Task goal
The complete listing goes into the output exactly, without its pictures.
──────────────────────────────
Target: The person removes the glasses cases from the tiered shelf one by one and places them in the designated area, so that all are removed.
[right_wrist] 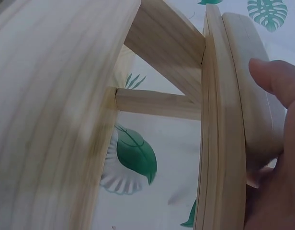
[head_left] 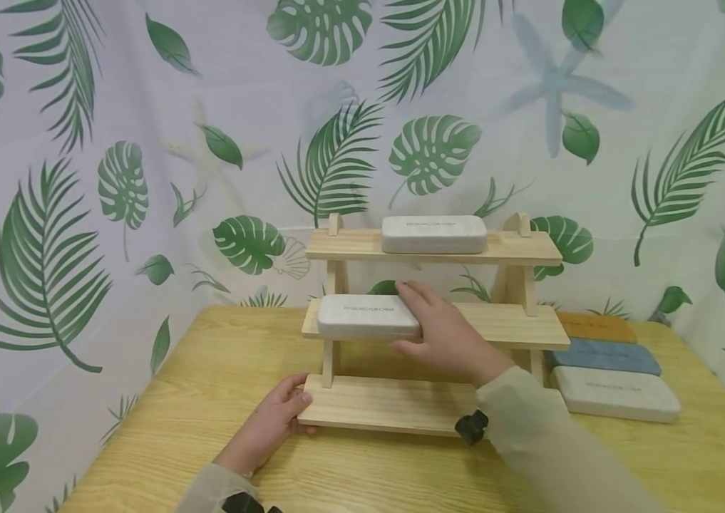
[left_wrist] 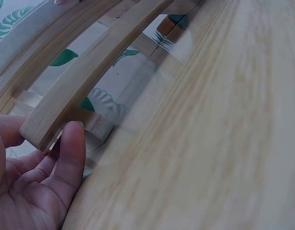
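A three-tier wooden display stand (head_left: 394,406) stands on the table. On its middle tier, toward the left, lies a white glasses case (head_left: 362,318) with small lettering on the lid. My right hand (head_left: 445,331) holds this case by its right end, thumb (right_wrist: 265,76) on the front face and fingers over the top and back. Another white glasses case (head_left: 434,235) sits on the top tier, right of its middle. Down at the bottom tier, my left hand (head_left: 275,420) pinches the left end of the board, thumb on one side and fingers round the other.
Right of the stand, an orange case (head_left: 596,327), a blue case (head_left: 609,356) and a white case (head_left: 619,395) lie one before another on the table (head_left: 208,356). Behind rises a leaf-print cloth (head_left: 497,64). Wooden uprights (head_left: 529,288) join the tiers.
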Demonstrator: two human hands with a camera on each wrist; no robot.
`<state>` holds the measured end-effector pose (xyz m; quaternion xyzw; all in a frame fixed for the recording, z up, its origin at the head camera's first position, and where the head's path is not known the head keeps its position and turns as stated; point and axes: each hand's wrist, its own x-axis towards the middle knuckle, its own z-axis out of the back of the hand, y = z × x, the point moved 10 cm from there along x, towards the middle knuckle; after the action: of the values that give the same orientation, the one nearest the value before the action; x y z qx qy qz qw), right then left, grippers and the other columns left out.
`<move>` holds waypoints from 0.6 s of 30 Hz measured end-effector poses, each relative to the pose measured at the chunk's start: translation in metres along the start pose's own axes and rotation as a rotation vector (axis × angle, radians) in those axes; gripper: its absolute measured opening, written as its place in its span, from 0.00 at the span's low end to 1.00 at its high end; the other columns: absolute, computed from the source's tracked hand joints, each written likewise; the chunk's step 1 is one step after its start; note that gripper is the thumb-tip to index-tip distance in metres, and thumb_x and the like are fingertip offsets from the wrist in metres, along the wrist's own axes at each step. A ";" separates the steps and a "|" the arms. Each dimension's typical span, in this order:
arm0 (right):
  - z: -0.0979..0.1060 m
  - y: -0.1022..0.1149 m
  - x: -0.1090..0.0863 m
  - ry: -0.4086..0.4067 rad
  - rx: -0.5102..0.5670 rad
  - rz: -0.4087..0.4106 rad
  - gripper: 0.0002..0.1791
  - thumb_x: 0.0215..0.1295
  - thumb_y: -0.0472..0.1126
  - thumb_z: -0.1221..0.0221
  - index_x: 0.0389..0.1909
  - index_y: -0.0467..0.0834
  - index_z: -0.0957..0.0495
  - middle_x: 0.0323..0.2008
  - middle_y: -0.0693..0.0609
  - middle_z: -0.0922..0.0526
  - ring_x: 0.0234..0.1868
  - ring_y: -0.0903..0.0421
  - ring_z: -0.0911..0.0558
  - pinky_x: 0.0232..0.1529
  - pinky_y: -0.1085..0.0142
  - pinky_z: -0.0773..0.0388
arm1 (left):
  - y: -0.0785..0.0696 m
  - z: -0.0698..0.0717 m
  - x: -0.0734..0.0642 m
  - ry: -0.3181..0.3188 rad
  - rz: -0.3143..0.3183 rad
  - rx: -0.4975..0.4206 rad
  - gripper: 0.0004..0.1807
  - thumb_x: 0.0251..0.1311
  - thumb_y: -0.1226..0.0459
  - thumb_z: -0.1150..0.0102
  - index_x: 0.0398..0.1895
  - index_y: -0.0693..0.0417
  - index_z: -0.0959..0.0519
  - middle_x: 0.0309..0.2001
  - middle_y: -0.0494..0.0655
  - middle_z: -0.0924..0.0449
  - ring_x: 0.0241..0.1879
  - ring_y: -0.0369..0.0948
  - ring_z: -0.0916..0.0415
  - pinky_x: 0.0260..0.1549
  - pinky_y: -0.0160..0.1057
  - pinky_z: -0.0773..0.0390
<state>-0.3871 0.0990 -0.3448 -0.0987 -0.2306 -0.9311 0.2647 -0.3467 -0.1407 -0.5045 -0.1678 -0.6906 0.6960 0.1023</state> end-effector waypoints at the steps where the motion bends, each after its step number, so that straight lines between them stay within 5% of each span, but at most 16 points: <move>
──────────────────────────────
Solution to the exercise
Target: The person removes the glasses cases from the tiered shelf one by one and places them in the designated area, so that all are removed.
[right_wrist] 
[head_left] 
[left_wrist] 
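A three-tier wooden display stand (head_left: 394,406) stands on the table. On its middle tier, toward the left, lies a white glasses case (head_left: 362,318) with small lettering on the lid. My right hand (head_left: 445,331) holds this case by its right end, thumb (right_wrist: 265,76) on the front face and fingers over the top and back. Another white glasses case (head_left: 434,235) sits on the top tier, right of its middle. Down at the bottom tier, my left hand (head_left: 275,420) pinches the left end of the board, thumb on one side and fingers round the other.
Right of the stand, an orange case (head_left: 596,327), a blue case (head_left: 609,356) and a white case (head_left: 619,395) lie one before another on the table (head_left: 208,356). Behind rises a leaf-print cloth (head_left: 497,64). Wooden uprights (head_left: 529,288) join the tiers.
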Demonstrator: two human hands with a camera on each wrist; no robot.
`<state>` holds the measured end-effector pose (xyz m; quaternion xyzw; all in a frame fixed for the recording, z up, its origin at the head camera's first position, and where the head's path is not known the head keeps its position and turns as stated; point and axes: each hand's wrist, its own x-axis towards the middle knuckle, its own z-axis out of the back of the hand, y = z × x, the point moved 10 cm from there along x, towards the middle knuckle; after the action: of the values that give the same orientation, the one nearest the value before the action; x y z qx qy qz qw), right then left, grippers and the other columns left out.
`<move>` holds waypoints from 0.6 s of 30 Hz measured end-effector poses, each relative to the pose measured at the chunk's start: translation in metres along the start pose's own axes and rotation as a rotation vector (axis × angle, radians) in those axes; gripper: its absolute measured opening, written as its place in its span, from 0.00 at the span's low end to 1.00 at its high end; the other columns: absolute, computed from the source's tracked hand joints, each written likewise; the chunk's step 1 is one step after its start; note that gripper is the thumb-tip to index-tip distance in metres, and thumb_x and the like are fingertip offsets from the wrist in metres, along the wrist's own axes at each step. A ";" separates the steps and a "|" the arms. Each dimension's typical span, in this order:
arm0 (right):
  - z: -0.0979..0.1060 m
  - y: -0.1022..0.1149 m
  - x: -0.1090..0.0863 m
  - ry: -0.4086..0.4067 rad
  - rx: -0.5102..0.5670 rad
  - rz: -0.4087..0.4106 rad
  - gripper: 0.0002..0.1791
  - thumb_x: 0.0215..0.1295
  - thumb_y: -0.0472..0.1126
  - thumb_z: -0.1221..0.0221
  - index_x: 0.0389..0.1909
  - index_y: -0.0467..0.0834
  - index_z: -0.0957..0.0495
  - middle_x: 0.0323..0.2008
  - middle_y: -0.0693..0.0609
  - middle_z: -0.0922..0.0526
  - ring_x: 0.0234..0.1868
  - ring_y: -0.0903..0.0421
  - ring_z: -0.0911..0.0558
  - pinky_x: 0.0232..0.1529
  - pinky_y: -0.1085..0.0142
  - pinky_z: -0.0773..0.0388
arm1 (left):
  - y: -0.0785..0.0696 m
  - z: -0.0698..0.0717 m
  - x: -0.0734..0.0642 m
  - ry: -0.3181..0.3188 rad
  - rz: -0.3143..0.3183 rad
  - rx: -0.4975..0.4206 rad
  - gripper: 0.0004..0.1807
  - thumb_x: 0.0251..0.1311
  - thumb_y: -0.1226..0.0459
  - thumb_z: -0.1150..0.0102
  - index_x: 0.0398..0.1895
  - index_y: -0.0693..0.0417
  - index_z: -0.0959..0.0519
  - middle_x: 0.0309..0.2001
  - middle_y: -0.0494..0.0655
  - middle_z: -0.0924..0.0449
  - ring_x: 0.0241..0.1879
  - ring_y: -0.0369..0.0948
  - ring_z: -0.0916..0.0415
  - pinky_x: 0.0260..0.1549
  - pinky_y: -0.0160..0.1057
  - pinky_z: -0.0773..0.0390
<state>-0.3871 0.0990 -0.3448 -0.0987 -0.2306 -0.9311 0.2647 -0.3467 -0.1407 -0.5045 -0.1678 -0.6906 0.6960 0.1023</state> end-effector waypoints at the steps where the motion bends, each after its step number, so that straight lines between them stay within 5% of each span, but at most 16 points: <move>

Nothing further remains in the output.